Congress is handing its indispensable constitutional role to the executive branch.

In his dazzling revolutionary polemic, Common Sense, Thomas Paine explained in no uncertain terms that 
in America, the law is king. For as in absolute governments the King is law, so in free countries the law ought to be king; and there ought to be no other.

John Adams put this a little more pithily a few years later, distilling into the new constitution of Massachusetts an ancient English value: This state, Adams wrote, would be “a government of laws and not of men.”

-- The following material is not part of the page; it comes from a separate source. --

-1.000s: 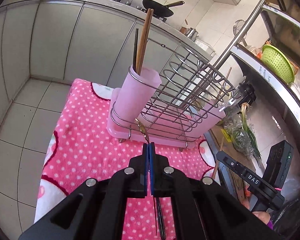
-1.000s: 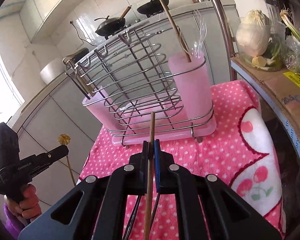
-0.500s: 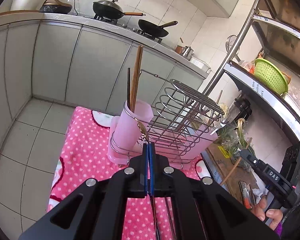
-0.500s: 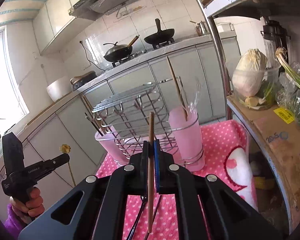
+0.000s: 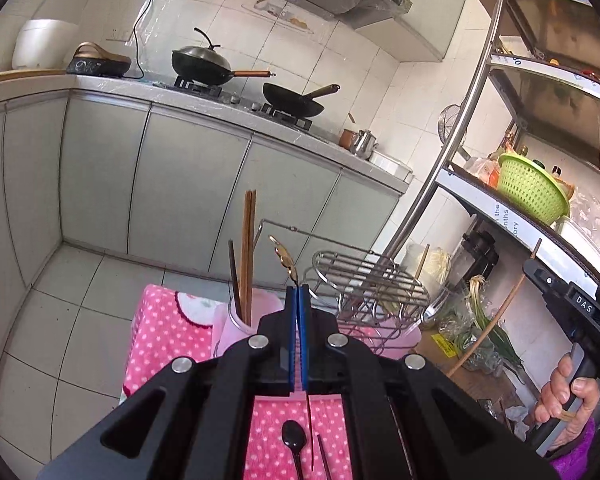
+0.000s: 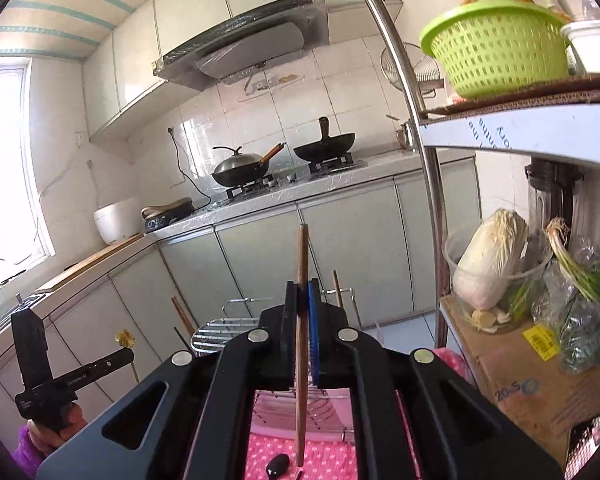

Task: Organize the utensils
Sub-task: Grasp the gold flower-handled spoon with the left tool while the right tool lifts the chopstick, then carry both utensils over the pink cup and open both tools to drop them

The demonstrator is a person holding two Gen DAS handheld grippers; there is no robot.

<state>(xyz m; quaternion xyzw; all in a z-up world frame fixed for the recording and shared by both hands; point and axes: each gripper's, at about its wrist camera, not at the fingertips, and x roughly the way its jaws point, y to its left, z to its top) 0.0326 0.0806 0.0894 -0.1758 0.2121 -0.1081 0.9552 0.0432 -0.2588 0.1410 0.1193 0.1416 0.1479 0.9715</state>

Adams’s axiom has become American scripture; an impulsively recalled maxim of liberty to which all men who feel threatened by government power return at will. Yet recent trends call into question whether the two things remain mutually exclusive. In Common Sense, Paine sets the king and the law as being diametrically opposed. But what if, instead of holding him back, the law is happy to give the king carte blanche? And what if a Congress that we instinctively believe to be jealous of its territory is in fact content to cede it to the executive branch, thereby producing not traditional laws but enabling acts?

It is a small jump from regarding the Constitution as “living” — as swathes of the will-to-power Left unashamedly do — to regarding legislation as “living,” too. This is a jump that many appear to have made. One of the more insidious developments of this presidential era has been the replacement of prescriptive, detailed, and fixed domestic law with bloated and open-ended legislation that is punctuated ad nauseam with instances of “the secretary shall.” As my colleague Andrew Stiles has noticed, the Senate’s desired immigration bill fits this new model of “living law” perfectly. He writes:
The 844-page bill contains 129 instances of what the DHS secretary “shall” do to implement its myriad provisions, 102 mentions of what she “may” do, and 35 cases in which implementation will be based on what the secretary “determines.” On five occasions, the bill affirms the DHS secretary’s “unreviewable discretion” to waive or alter certain provisions as she sees fit.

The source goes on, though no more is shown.